> _INPUT DATA_
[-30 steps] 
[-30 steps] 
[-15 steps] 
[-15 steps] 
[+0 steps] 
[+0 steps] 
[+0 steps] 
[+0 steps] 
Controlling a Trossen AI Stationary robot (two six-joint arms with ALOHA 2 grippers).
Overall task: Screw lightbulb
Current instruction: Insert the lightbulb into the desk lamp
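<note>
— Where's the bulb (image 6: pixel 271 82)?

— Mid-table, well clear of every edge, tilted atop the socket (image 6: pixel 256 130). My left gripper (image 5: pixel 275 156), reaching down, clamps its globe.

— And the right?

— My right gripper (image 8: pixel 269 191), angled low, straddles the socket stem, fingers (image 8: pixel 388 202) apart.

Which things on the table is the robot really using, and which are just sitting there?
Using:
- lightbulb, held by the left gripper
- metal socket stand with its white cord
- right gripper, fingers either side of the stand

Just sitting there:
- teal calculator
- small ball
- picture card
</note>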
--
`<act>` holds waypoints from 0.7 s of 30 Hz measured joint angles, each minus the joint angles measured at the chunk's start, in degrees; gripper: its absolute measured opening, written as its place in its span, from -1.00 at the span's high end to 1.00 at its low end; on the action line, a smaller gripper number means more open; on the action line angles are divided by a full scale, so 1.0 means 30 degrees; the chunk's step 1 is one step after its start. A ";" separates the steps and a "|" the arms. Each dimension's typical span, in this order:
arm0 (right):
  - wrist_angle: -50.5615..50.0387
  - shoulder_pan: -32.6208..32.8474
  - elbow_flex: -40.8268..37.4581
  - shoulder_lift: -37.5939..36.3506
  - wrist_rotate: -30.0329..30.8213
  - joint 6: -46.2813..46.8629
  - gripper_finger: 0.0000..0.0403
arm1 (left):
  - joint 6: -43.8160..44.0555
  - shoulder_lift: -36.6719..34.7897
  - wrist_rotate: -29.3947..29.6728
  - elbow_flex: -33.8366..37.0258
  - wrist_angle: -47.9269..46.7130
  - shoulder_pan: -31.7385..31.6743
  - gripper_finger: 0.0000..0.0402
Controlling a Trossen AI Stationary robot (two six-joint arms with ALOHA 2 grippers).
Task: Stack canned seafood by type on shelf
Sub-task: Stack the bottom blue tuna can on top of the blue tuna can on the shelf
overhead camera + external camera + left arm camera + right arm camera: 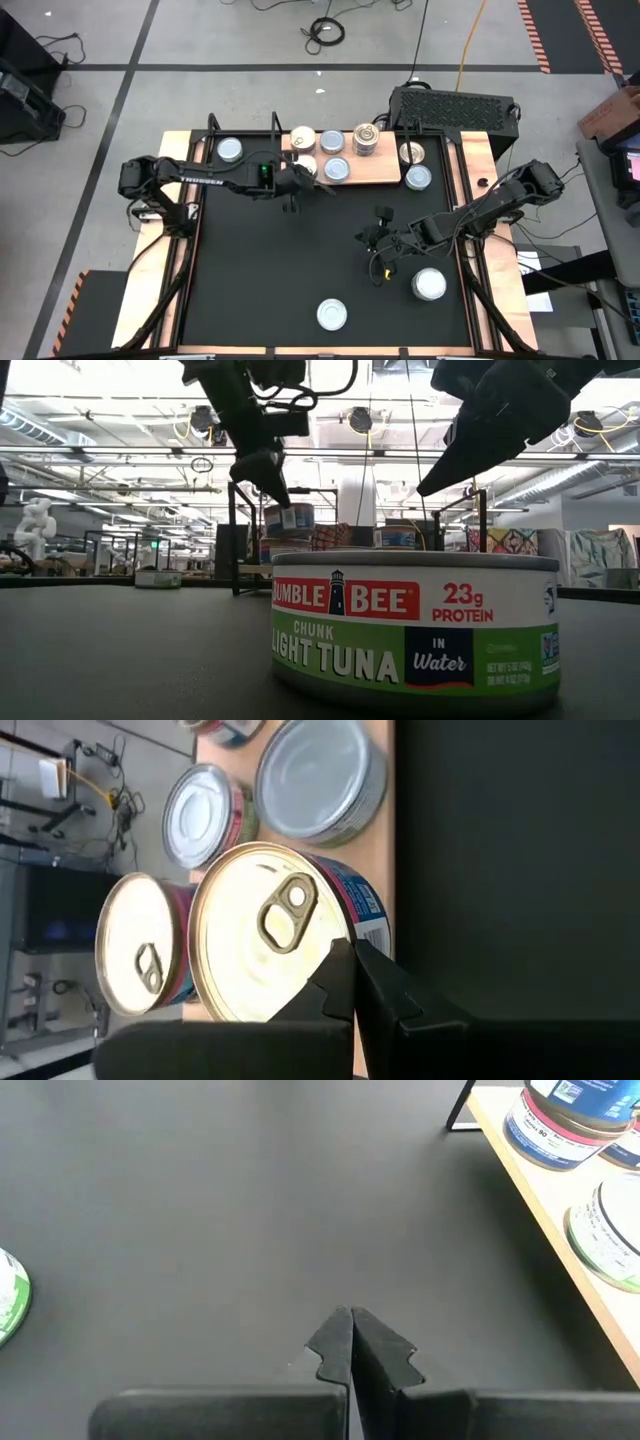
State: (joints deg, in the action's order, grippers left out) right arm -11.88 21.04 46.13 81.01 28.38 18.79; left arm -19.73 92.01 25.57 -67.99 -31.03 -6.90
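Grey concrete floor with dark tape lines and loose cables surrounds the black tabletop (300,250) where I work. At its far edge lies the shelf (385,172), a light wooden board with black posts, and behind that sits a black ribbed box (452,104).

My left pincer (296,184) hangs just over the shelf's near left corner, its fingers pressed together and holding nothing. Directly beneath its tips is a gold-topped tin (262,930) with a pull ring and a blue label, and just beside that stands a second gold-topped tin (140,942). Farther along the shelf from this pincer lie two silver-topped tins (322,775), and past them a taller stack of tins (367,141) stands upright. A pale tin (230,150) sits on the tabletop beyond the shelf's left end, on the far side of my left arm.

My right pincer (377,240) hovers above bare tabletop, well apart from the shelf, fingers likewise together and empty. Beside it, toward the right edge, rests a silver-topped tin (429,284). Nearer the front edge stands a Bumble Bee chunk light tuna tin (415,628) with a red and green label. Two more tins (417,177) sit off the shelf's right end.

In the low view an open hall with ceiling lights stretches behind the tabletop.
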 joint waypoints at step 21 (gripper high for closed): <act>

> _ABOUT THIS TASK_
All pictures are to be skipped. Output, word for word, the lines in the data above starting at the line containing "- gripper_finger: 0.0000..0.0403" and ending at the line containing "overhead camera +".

> _OUTPUT_
  - gripper_finger: 0.0000..0.0403
arm1 (left):
  - joint 6: -43.8160..44.0555
  - shoulder_lift: -36.6719..34.7897
  - wrist_rotate: -29.3947..29.6728
  - elbow_flex: -33.8366..37.0258
  - wrist_angle: -47.9269..46.7130
  - shoulder_pan: -31.7385..31.6743
  - gripper_finger: 0.0000..0.0402
Controlling a Trossen AI Stationary robot (two six-joint arms with ALOHA 2 grippers).
Task: Stack canned seafood by type on shelf
Sub-task: Stack the bottom blue tuna can on top of the blue tuna can on the shelf
overhead camera + external camera + left arm camera + right arm camera: 

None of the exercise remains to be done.